### WHAT TO DO
Write out the listing below in full and exactly, leaving out every picture.

### DATA PROVIDED
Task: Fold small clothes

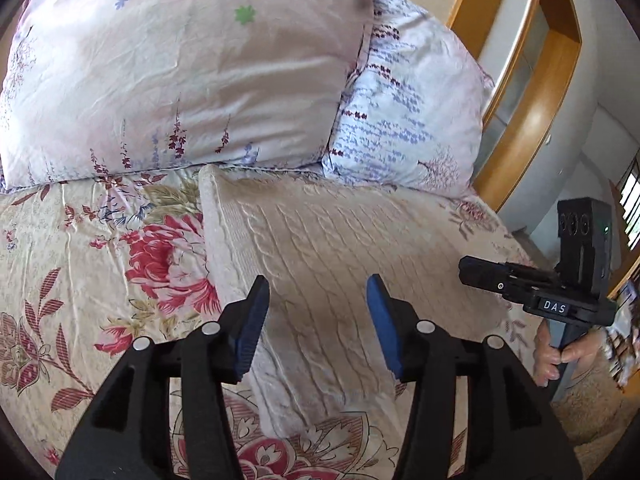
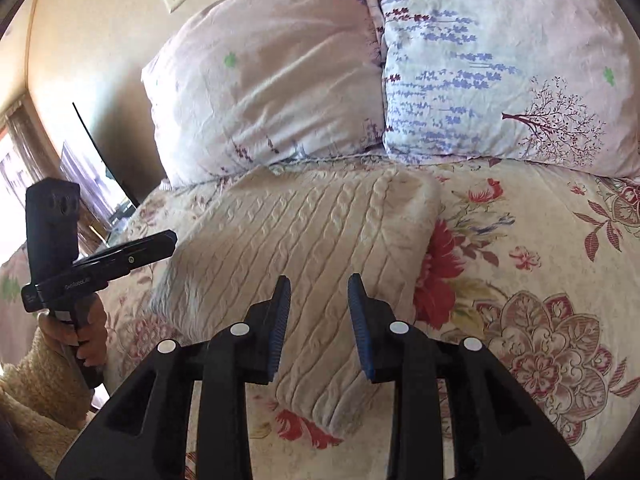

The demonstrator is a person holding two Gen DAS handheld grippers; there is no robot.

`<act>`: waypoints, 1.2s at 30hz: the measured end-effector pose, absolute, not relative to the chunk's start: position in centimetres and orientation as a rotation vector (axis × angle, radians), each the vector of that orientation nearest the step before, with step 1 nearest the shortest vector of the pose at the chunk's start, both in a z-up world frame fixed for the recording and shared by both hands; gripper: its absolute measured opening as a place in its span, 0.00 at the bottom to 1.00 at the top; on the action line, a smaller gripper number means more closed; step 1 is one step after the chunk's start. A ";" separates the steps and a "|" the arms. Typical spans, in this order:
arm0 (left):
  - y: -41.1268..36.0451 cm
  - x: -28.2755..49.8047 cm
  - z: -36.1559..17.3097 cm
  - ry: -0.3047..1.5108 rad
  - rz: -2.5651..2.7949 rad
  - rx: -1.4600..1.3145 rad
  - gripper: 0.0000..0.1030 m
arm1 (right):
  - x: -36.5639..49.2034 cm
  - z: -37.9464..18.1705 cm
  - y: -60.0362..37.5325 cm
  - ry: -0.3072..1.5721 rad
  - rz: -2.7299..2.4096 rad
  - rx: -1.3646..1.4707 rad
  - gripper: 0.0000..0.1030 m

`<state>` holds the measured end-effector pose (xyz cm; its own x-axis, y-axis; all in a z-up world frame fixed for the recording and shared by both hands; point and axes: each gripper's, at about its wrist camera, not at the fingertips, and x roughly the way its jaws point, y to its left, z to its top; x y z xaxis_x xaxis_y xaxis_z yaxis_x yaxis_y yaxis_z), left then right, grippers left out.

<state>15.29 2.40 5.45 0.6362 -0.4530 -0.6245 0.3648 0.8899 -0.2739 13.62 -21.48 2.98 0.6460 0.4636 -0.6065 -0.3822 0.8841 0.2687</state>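
Cream knit garment (image 1: 320,248) lies folded | left gripper (image 1: 318,292) fingers parted, empty | right gripper (image 2: 319,292) likewise

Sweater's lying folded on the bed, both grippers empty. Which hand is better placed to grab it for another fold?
Roughly even. Left gripper hangs open over the cream knit sweater, near its left edge; right gripper hangs open over its right side. Neither touches it.

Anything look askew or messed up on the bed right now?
Nothing stands out. The cream knit garment lies folded flat on the floral bedspread, edges fairly straight, in front of two pillows. Both grippers are open, holding nothing.
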 end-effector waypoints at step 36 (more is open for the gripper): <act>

### ANSWER TO THIS PROBLEM
Task: Fold small clothes


The demonstrator is a person holding two Gen DAS handheld grippers; there is no robot.

`<act>`: waypoints, 1.2s at 30hz: the measured end-effector pose, absolute, not relative to the chunk's start: position in centimetres and orientation as a rotation vector (axis × angle, radians), each the vector of that orientation nearest the step before, with step 1 nearest the shortest vector of the pose at the chunk's start, both in a z-up world frame fixed for the recording and shared by both hands; gripper: its absolute measured opening as a place in its span, 0.00 at the bottom to 1.00 at the top; on the action line, a smaller gripper number means more closed; step 1 is one step after the chunk's start. A ";" separates the steps and a "|" the arms. Typical spans, in this order:
arm0 (left):
  - y: -41.1268..36.0451 cm
  - x: -28.2755..49.8047 cm
  - z: -36.1559..17.3097 cm
  - ry: -0.3047..1.5108 rad
  - rz: -2.5651..2.7949 rad
  - rx: -1.4600..1.3145 rad
  - gripper: 0.0000..0.1030 m
arm1 (right):
  - x: -36.5639..49.2034 cm
  - z: -37.9464..18.1705 cm
  - y: -60.0362..37.5325 cm
  - ry: -0.3072..1.5721 rad
  - rz: -2.7299..2.4096 rad
  - rx: -1.3646..1.4707 rad
  - gripper: 0.0000..0.1030 m

`<state>` holds the measured end-effector pose (xyz cm; its own x-axis, y-axis; all in a z-up world frame fixed for the recording and shared by both hands; point and axes: each gripper's, at about its wrist camera, not at the fingertips, and x roughly the way its jaws point, y to its left, z to its top; x y z xaxis_x xaxis_y xaxis_z yaxis_x yaxis_y yaxis_z), left then right, grippers left out.

<state>15.29 2.40 5.45 0.6362 -0.4530 -0.6245 0.3648 0.8899 -0.2739 13.62 -21.48 2.98 0.6460 0.4636 -0.6065 -0.3822 0.8841 0.2687</state>
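Cream knit garment (image 1: 320,248) lies folded | left gripper (image 1: 318,292) fingers parted, empty | right gripper (image 2: 319,292) likewise

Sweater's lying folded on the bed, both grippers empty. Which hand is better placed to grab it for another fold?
Roughly even. Left gripper hangs open over the cream knit sweater, near its left edge; right gripper hangs open over its right side. Neither touches it.

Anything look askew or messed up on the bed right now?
Nothing stands out. The cream knit garment lies folded flat on the floral bedspread, edges fairly straight, in front of two pillows. Both grippers are open, holding nothing.
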 end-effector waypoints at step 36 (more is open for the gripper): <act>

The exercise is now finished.